* **EXERCISE**: In the lines below, output everything from the first line through the line containing "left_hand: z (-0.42" exactly as it is. Pictures are not part of the output.
··· COLLECTED DATA ···
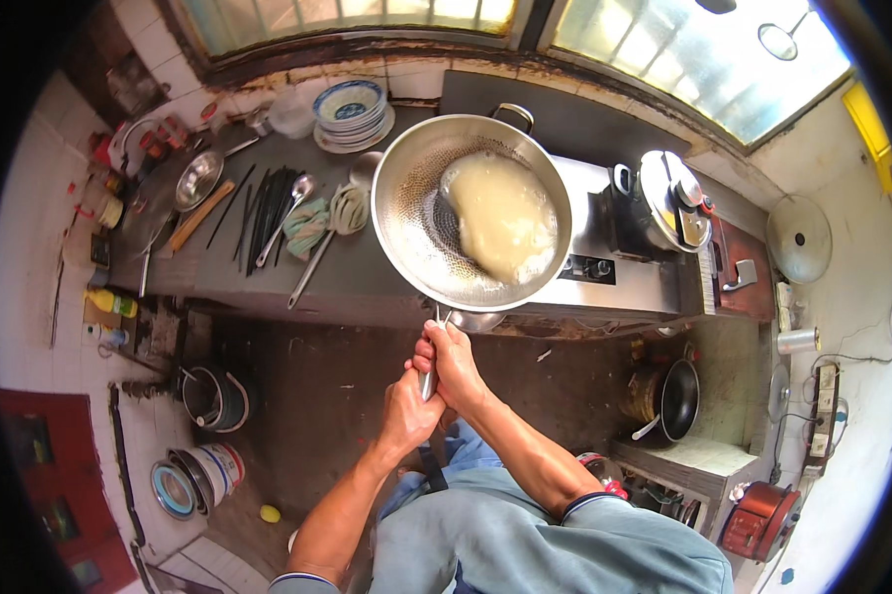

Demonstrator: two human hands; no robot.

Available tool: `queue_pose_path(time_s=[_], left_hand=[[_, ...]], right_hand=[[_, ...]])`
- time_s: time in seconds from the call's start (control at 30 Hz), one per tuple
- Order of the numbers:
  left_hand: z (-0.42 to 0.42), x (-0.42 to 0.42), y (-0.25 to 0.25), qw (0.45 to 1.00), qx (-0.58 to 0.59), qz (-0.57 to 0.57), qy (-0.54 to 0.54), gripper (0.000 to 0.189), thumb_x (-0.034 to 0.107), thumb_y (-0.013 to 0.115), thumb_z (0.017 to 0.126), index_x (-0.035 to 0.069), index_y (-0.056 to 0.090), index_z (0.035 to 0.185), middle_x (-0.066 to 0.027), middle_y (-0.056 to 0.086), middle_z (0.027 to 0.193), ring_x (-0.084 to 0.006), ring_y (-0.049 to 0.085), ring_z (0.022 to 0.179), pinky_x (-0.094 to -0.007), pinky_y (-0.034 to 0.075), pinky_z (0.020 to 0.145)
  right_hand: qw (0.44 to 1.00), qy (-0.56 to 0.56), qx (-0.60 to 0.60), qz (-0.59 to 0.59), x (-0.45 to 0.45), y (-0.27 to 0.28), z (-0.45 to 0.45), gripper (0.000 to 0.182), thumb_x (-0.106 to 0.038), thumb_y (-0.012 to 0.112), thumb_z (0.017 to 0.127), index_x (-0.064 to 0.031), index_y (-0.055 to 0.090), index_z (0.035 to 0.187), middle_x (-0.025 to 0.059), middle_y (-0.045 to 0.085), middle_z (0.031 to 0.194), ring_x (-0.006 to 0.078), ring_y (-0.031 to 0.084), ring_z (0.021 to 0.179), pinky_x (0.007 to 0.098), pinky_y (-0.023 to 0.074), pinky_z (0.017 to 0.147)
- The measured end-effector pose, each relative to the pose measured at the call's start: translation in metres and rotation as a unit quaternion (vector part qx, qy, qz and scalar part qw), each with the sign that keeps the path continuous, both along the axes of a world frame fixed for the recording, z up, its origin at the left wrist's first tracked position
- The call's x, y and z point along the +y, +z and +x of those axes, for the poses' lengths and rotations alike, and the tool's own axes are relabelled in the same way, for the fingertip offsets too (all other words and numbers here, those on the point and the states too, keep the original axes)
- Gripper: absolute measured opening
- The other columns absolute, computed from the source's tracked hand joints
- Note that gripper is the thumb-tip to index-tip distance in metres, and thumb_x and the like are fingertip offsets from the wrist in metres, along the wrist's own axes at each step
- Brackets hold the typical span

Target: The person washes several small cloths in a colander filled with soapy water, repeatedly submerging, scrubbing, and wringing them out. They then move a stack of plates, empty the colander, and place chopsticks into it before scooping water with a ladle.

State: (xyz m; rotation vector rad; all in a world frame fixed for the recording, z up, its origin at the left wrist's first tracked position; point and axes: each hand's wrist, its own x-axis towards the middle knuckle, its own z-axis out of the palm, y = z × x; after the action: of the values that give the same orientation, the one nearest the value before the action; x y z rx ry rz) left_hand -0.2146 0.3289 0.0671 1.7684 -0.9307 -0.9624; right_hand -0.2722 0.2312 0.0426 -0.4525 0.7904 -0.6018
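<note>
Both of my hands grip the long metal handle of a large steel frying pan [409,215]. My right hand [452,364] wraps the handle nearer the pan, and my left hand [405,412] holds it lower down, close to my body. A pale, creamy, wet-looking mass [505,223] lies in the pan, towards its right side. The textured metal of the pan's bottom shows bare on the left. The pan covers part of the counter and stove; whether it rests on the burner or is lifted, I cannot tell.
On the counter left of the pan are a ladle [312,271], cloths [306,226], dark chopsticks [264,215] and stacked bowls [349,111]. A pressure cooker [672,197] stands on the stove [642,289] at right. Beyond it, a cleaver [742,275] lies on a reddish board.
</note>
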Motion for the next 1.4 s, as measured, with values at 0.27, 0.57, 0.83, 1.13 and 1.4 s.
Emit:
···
* **WORKED SOLUTION**:
Demonstrator: two human hands; no robot.

Available tool: `queue_pose_path(time_s=[_], left_hand=[[_, ...]], right_hand=[[_, ...]])`
- time_s: time in seconds from the call's start (control at 30 Hz), one per tuple
- Order of the numbers:
  left_hand: z (-0.42 to 0.42), x (-0.42 to 0.42), y (-0.25 to 0.25), qw (0.45 to 1.00), qx (-0.58 to 0.59), qz (-0.57 to 0.57), qy (-0.54 to 0.54), gripper (0.000 to 0.189), thumb_x (-0.034 to 0.107), thumb_y (-0.013 to 0.115), thumb_z (0.017 to 0.126), index_x (-0.035 to 0.069), index_y (-0.056 to 0.090), index_z (0.035 to 0.185), middle_x (-0.066 to 0.027), middle_y (-0.056 to 0.086), middle_z (0.027 to 0.193), ring_x (-0.084 to 0.006), ring_y (-0.049 to 0.085), ring_z (0.022 to 0.179), pinky_x (-0.094 to -0.007), pinky_y (-0.034 to 0.075), pinky_z (0.020 to 0.145)

That completes the output for this exercise.